В вагоне сразу стало шумно, раздавались выкрики, сыпались отборные ругательства. Заключенные крыли все подряд, не обращая внимания на команды конвоиров. Но вот прибежал старший и солдаты захлопнули оконные рамы, сдвинули занавески. Но это лишь подогрело страсти. Теперь вагон уже содрогался от топота десятков тяжелых кованых сапог. Из купе в купе передавалась команда: — Раскачивай вагон, братва!
И братва старалась. Раз-два-раз-два!.. — Казалось, что вагон вот-вот рассыплется и рухнет на железнодорожную платформу. Но вот, тяжело дыша, в вагон вбежало несколько офицеров внутренних войск. — Отставить беспорядки! — громоподобно рыкнул высокий плечистый капитан. И его голос не потонул в общем гвалте, произвел-таки впечатление. Крики стихали.
— Какие будут жалобы? — вновь раздался голос капитана.

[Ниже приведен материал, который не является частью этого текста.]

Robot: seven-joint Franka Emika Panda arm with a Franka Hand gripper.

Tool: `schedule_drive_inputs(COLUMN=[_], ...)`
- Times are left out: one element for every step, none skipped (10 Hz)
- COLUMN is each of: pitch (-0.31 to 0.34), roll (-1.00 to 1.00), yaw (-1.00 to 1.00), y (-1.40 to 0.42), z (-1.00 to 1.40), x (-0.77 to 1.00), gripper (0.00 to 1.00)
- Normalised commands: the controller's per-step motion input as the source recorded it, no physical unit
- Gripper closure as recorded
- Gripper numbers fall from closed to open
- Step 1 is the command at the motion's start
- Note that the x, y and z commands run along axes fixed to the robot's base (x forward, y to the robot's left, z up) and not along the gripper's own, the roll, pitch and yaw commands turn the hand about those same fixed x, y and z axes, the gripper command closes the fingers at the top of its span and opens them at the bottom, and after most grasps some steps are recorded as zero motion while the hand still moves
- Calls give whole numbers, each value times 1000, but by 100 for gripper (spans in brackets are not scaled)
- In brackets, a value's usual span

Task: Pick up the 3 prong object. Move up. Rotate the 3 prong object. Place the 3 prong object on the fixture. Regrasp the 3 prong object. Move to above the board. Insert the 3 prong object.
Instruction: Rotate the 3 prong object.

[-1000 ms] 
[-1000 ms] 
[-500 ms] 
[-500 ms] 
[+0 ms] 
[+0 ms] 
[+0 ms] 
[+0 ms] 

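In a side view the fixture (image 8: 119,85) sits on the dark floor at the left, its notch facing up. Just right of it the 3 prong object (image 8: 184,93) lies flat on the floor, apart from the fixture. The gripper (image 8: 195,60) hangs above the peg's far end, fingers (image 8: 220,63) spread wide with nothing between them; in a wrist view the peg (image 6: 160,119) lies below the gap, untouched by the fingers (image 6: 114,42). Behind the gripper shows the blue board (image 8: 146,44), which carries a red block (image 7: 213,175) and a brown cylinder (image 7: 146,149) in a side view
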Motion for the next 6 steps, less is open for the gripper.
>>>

— Открой окна, командир. Откройте окна, задыхаемся, — неслось отовсюду.
— Сержант, откройте окна.
И минуту назад бесновавшиеся, готовые буквально на все люди, почти сразу затихли. В это время поезд тронулся. Медленно проплыли станционные постройки, дровяные и угольные склады, горы минеральных удобрений, которые, как всегда, безнадежно ждали своего хозяина. А вот женщина в серой форме и с желтым флажком в полусогнутой руке, безучастно взирающая на мелькающие мимо вагоны. Побежали перелески, поля, простучали пролеты большого моста над каким-то болотом. Поезд вырвался на простор и ушел в ночь.
Дальскому не спалось. Сидя у самой дверной решетки, он что-то писал в своей книжице. Затем поднял голову, подставил лицо под свежую струю воздуха, прорывающуюся сквозь узкую щель окна. Как всегда в такие минуты он думал о своей дочери, о Юльке, оставшейся там, далеко, в родном доме и с неродной матерью. Его первая жена умерла после тяжелой мучительной болезни, унесшей в могилу не одного человека, и он остался один с девочкой-подростком. А через несколько лет в дом вошла Эмилия Николаевна, научный сотрудник его учреждения, и была она на двадцать лет моложе своего мужа. А Дальскому исполнилось тогда пятьдесят. И сразу же в его жизни произошел срыв, надолго оторвавший его от семьи и бросивший в неизвестное ему ранее состояние тяжелейших моральных и нервных перегрузок. Все произошло настолько нелепо и было настолько чудовищно, что он и поныне не мог понять, как ему удалось выйти из этой трагедии, из этой огромной несправедливости живым и без серьезных сдвигов в психике.
«Когда это началось?» — еще раз спрашивал он самого себя, мучительно думая над тем, что же произошло. Или это навалилось сразу, вдруг, безо всякой причинной связи с прошлым? Конечно, скорее всего так оно и было, но все же некая тончайшая ниточка тянулась к минувшему. И Дальскому пришлось признаться себе, что косвенно виновата в его нынешнем положении та «сатанинская страсть» к живописному изображению, которую нашел, развил и уважал в нем его любимый преподаватель — ныне академик живописи и кавалер всех возможных в его ранге наград и отличий.
Для самого же Дальского эта страсть, принесшая ему немало счастливых минут и даже, чего греха таить, лет, бывала порой обременительна, он стыдился своего пристрастия, своей слабости к живописи. Другое дело — архитектура, тут он был спокоен и уверен в себе, с глубокой убежденностью в своей правоте мог спорить с коллегами о преимуществах готики Амьена и Реймса над готикой Милана и Кельна, с восхищением, но в то же время и с профессиональной придирчивостью взирать на великолепие Углича или суровую мощь Краковского Вавеля.
Все это поддавалось в его сознании анализу, трезвой оценке, он мог, и это высоко ценили в нем специалисты, по-иному расставить акценты при рассмотрении какого-либо, признанного давно уже классическим, произведения зодчества или аргументированно, с оригинальных, но достаточно прочных позиций подвергнуть анализу ценность той или иной постройки, или же, напротив, указать на скрытые и явные достоинства ныне забытого архитектурного ансамбля. Коллеги Дальского поныне помнят его великолепную статью в отраслевом журнале о некоторых аспектах византийского зодчества, в которой он, говоря о Софийском соборе в Стамбуле, не побоялся поспорить с аргументами самого Шуази, признанного авторитета в мире архитектуры.
Но вот живопись… Дальский хорошо сознавал, и от этого было не легче, парадоксальность своего внутреннего состояния. С одной стороны, он был признанным авторитетом даже среди видавших виды и все познавших, по их мнению, искусствоведов, причем авторитетом в такой обширной области, как западно-европейская живопись XVI–XVIII столетий, также знатоком древнерусского искусства и зодчества, правда, более ограниченного периода.